Séraphine Cotrez (Dardano) nous laisse sur un sentiment partagé. Son timbre d’alto est riche d’une large palette. Malheureusement les couleurs n’en sont pas très stables, ce qui aboutit à de fâcheux détimbrages. Les premiers airs manquent quelque peu de panache, en particulier dans les ornements, un peu plats, et le volume sonore est parfois trop faible (en particulier dans l’air Agitato il cor mi sento, chanté du fond de la scène et à peine audible). Pourtant le Pena tiranna (largement inspiré, sur un rythme plus resserré et à notre sens plus poignant, du célèbre Lascia, ch’io piango de Rinaldo) est admirablement exécuté, d’une projection généreuse qui relaie de beaux graves veloutés. Gageons qu’une meilleure maîtrise de la technique saura élever cette jolie voix à ses meilleurs niveaux.

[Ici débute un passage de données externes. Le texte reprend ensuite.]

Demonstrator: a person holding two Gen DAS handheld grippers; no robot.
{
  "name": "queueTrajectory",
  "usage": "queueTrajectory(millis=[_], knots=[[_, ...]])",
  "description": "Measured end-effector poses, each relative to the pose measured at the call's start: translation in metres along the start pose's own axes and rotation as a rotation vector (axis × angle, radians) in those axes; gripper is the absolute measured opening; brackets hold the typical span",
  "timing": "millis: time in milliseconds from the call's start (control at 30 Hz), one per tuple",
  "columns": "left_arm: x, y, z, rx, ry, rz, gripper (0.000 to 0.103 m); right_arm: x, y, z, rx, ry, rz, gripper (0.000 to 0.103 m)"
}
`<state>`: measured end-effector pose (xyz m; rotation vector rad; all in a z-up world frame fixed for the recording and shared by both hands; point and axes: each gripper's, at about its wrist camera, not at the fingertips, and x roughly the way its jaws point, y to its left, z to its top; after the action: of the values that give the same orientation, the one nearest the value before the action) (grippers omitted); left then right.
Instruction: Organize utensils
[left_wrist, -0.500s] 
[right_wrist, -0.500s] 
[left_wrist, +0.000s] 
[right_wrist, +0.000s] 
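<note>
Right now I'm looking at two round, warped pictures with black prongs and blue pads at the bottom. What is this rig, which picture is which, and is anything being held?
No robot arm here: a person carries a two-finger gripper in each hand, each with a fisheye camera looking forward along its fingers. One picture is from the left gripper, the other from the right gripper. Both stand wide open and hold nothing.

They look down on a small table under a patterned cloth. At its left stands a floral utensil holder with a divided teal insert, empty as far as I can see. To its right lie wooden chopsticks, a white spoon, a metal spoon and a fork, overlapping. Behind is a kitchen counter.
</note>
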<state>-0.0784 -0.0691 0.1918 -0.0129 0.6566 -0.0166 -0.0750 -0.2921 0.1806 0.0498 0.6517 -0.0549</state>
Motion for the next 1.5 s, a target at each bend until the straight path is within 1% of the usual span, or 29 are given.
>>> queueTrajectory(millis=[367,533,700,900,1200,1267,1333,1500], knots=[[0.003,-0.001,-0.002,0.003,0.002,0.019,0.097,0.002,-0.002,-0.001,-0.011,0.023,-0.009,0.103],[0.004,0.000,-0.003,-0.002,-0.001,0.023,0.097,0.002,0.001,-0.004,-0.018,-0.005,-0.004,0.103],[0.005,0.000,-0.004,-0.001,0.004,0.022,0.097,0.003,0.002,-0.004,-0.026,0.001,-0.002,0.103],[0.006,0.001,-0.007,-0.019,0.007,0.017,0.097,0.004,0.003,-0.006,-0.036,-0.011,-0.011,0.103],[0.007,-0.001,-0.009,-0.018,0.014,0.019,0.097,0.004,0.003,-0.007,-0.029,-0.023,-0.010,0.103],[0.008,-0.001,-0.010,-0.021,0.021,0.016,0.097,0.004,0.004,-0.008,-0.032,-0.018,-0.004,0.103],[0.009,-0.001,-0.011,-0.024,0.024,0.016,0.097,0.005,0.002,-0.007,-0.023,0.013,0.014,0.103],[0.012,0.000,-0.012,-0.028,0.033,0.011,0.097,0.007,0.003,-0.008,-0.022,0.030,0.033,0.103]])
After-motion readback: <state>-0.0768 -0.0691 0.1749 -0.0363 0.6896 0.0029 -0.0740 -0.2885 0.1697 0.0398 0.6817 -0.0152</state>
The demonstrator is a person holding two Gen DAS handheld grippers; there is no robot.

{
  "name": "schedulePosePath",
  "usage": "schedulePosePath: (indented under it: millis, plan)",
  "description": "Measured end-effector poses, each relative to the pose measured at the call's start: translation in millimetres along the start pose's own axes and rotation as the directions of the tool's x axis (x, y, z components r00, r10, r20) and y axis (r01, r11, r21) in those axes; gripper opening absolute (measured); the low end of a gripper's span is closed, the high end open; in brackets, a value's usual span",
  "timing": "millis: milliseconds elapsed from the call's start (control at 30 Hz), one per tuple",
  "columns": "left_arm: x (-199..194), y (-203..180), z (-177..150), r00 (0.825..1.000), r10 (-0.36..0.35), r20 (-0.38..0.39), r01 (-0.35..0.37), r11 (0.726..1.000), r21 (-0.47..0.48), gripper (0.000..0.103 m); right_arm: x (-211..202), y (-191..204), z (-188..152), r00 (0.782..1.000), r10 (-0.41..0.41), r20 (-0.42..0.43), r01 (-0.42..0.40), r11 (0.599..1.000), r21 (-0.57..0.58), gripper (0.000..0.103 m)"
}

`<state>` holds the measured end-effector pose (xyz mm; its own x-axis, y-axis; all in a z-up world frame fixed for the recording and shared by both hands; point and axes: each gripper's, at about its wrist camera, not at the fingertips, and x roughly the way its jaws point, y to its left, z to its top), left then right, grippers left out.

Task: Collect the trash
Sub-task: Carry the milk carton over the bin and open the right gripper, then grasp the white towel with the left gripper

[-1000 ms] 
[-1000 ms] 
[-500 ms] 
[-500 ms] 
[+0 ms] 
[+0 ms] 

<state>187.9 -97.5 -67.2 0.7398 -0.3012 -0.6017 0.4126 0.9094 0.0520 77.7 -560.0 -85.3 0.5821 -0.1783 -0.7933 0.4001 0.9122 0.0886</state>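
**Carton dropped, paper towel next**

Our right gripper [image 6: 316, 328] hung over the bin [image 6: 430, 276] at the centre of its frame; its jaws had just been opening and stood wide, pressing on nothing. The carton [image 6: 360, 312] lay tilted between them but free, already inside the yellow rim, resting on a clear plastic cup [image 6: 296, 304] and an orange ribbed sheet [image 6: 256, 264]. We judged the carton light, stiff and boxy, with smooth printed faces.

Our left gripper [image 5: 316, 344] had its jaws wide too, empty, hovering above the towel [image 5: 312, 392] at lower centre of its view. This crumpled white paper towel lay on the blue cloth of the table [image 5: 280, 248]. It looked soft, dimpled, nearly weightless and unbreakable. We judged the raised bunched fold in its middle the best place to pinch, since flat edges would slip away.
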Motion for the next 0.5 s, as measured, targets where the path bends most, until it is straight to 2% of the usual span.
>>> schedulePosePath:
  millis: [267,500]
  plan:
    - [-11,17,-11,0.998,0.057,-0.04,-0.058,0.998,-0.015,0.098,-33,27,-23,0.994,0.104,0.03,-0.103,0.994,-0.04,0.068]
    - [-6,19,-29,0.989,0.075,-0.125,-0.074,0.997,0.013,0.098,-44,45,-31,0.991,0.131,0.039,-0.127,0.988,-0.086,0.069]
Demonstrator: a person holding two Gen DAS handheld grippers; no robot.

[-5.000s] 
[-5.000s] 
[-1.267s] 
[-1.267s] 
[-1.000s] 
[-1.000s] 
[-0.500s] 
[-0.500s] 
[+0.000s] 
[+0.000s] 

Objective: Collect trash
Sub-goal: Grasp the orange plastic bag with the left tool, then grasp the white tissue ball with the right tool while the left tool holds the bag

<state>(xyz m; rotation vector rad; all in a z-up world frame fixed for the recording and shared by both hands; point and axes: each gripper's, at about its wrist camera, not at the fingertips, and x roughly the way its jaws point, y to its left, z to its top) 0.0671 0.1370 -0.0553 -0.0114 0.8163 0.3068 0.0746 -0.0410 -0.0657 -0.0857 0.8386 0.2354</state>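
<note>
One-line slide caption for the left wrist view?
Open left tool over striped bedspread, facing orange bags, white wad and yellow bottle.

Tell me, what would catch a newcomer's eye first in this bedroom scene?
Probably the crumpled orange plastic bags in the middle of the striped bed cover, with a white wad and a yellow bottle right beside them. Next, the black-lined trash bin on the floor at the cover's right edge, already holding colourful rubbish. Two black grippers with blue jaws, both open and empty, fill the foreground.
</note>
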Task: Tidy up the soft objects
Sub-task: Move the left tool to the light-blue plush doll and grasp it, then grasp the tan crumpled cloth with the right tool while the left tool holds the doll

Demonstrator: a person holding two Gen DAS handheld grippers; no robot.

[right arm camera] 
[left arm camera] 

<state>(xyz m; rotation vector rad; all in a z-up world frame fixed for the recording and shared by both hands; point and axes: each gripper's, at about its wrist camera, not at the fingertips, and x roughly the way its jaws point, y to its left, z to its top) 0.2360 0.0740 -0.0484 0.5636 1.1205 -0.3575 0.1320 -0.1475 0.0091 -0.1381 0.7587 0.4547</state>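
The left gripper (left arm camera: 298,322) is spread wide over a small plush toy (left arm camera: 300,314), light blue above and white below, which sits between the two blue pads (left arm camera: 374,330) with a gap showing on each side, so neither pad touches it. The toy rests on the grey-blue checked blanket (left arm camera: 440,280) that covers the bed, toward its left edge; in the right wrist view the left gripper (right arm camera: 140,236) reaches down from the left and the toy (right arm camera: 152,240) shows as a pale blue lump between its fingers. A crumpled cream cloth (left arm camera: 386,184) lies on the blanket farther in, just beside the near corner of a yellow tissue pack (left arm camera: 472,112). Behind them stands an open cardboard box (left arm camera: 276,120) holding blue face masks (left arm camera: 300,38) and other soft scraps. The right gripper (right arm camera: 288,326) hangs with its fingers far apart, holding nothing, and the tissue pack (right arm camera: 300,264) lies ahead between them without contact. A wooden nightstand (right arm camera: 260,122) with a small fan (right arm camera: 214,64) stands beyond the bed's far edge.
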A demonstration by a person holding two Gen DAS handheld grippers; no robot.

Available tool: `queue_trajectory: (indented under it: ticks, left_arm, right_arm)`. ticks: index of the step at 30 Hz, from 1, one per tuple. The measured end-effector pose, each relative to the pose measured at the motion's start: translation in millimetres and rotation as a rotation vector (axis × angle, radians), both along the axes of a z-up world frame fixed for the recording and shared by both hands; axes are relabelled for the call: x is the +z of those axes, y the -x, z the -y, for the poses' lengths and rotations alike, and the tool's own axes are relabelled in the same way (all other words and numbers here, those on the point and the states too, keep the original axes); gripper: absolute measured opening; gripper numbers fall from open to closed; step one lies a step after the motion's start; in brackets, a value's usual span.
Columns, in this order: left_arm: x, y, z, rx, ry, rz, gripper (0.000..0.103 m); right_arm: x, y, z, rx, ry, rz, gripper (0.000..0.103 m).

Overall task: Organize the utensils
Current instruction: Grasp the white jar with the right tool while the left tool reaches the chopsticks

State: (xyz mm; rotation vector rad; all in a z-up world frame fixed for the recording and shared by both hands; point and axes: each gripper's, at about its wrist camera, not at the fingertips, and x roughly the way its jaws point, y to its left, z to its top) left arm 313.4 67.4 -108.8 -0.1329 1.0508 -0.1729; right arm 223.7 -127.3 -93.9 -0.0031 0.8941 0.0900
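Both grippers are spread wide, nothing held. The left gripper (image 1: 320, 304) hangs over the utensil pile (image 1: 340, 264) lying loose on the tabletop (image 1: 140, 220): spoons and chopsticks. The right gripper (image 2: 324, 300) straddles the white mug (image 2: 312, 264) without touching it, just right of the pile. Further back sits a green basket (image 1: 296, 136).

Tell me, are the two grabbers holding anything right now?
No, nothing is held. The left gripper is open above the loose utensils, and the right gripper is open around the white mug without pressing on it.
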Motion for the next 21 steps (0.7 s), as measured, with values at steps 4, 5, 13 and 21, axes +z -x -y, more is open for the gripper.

L’orchestre Les Paladins constitue sans surprise un autre point fort de cette production. Toujours très attentif aux différentes atmosphères de l’intrigue, il tisse sans relâche la trame instrumentale sur laquelle viennent s’enchâsser les séduisants arias da capo de la partition. La courte sinfonia du second acte et la scène de la fontaine se développent dans une atmosphère enchantée et lumineuse, le panache est bien présent dans les airs de bravoure (Ti pentirai, crudel, Pena tiranna). Rappelons aussi la brillante intervention de la trompette de Guy Ferber dans l’air final du second acte. Sous la baguette inspirée de Jérôme Correas, la ligne musicale animée d’un vigoureux relief porte d’un bout à l’autre l’ouvrage. Du côté des instruments on retiendra tout particulièrement les sonorités onctueuses des cordes, et la présence sonore des hautbois de Vincent Blanchard et Guillaume Cuiller.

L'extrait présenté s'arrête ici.